Es ist imposant und zeigt Erdgeschichte der letzten zehn Millionen Jahre: Das Morsumer Kliff beeindruckt in jeder Hinsicht. Entstanden ist die mehr als 20 Meter hohe Formation durch Verschiebungen der Eiszeit. Hier treten auch Erdschichten zutage, die sonst im Dunklen der Erde verborgen bleiben – und das in verschiedensten Farben von hell bis dunkel. Wer das Kliff entlangwandert – besonders schön ist ein Spaziergang im Abendlicht der untergehenden Sonne – darf sich immer wieder über traumhafte Blicke über das Watt und die heimeligen Friesenhäuser des idyllischen Dorfs freuen. 

Dorf mit Geschichte

Morsum war im 9. Jahrhundert eines der ersten Siedlungsgebiete der Friesen auf Sylt – urkundlich erwähnt wurde der Ort zum ersten Mal 1462. Die dortige Kirche St. Martin wurde wahrscheinlich im 12. Jahrhundert gebaut; zusammen mit der Keitumer Kirche ist sie sogar die älteste der Insel. Die friesische Sprache wird in Morsum – mehr als in den anderen Inselorten – besonders gepflegt: Friesisch wird hier sogar in der Schule unterrichtet. Fast alle Straßen in Morsum tragen einen original friesischen Namen, so etwa der Dikwai (Deichweg), Gurtmuasem (Großmorsum) oder Däälgung (Talacker). Auch Brauchtümer wie Heimatabende der Morsumer Kulturfreunde oder sommerliche Ringreiterturniere gehören zum Dorfleben einfach dazu. 

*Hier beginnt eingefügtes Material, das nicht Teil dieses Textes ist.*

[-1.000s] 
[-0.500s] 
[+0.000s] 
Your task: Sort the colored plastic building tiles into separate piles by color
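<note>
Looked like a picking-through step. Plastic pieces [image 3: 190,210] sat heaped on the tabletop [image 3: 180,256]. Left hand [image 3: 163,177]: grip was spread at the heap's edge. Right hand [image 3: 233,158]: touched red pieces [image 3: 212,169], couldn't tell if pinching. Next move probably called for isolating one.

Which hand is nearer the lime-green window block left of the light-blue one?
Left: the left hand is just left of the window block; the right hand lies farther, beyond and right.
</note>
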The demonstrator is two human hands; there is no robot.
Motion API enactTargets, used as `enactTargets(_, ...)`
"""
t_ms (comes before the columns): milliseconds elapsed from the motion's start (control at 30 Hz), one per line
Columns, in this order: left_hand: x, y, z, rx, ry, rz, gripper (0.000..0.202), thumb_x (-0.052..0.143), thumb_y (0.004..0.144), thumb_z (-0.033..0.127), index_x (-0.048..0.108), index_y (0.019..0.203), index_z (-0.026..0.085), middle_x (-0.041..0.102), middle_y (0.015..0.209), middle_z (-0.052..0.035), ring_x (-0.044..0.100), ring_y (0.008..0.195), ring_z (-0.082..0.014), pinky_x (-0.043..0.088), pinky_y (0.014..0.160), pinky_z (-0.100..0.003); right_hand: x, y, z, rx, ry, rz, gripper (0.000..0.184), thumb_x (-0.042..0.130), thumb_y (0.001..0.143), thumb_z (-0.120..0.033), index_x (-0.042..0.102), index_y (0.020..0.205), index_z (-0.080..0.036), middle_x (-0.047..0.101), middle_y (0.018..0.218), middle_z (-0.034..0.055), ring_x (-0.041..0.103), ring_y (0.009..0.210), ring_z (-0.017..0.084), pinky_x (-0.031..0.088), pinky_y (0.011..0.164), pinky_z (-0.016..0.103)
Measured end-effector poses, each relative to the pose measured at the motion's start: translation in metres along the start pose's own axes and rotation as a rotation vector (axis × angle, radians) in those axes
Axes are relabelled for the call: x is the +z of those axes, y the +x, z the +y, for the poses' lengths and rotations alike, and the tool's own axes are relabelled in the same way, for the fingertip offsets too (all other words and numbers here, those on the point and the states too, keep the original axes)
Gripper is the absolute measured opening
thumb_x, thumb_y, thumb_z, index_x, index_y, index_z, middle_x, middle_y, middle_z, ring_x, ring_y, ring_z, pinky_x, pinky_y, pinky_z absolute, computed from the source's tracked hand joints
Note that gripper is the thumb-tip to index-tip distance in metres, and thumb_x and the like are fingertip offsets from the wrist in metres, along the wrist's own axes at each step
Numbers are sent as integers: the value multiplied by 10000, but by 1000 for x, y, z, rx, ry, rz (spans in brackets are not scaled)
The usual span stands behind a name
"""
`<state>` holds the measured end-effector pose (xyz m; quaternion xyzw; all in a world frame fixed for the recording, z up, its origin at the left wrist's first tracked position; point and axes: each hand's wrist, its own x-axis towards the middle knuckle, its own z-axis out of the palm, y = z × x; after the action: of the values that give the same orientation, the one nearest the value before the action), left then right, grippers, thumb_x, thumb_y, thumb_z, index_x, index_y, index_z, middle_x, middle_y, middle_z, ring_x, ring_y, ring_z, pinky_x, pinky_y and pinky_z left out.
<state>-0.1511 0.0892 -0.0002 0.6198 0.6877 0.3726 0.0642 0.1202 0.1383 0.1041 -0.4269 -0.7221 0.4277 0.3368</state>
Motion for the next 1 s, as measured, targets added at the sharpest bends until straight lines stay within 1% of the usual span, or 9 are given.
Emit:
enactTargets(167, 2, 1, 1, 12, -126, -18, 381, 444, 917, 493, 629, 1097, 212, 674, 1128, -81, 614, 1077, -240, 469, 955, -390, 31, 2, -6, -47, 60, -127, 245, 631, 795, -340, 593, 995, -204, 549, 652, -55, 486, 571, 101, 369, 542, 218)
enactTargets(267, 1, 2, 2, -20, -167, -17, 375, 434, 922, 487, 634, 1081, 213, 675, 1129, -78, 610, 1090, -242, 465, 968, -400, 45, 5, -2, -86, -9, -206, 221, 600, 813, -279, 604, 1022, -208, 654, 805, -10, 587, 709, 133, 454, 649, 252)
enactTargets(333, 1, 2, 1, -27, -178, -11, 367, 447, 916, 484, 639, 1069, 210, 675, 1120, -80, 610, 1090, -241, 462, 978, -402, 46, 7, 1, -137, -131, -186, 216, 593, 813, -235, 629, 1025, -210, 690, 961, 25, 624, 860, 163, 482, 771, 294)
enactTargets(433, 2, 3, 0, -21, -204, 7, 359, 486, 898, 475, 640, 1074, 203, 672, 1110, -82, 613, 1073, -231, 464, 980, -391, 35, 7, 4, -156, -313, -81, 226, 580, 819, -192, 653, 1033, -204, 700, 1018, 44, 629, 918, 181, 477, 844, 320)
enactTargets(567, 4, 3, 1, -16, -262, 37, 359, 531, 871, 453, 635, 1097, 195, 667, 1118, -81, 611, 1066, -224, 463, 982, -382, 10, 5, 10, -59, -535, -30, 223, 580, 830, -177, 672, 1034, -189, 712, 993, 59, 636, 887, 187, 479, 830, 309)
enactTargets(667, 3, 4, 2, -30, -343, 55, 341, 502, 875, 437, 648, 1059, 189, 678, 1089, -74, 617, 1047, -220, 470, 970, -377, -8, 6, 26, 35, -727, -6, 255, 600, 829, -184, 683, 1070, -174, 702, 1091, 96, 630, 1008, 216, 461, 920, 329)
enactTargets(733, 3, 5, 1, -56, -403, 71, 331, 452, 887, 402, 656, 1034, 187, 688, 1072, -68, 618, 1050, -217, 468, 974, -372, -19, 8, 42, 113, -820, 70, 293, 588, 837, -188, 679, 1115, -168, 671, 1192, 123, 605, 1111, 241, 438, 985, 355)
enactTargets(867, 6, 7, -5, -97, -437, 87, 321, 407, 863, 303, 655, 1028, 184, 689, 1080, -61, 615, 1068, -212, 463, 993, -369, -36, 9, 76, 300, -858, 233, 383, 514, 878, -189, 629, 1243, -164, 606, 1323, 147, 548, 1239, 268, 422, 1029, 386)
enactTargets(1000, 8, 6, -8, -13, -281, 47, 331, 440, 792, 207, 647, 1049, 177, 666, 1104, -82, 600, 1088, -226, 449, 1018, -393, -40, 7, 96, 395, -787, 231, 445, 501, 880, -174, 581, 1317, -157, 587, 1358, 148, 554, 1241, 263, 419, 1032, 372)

Leben in ursprünglicher Idylle

Man lebt ländlich, am östlichen Ende von Sylt: Hier gibt es noch echte Landwirte, eine hofeigene Meierei, Eier von glücklichen Hühnern, vor Ort angebaute Kartoffeln und Brötchen, die direkt aus der Backstube verkauft werden. Von Tourismus im großen Stil ist nicht viel zu spüren: Anders als in Westerland oder Wenningstedt findet man im Ort nur wenige Restaurants und Hotels. Wer Abgeschiedenheit und Ruhe sucht, ist in Morsum genau richtig – Wattenmeer und endlose Wiesenlandschaften bieten jede Menge Raum für Einkehr und unverfälschte Naturerlebnisse.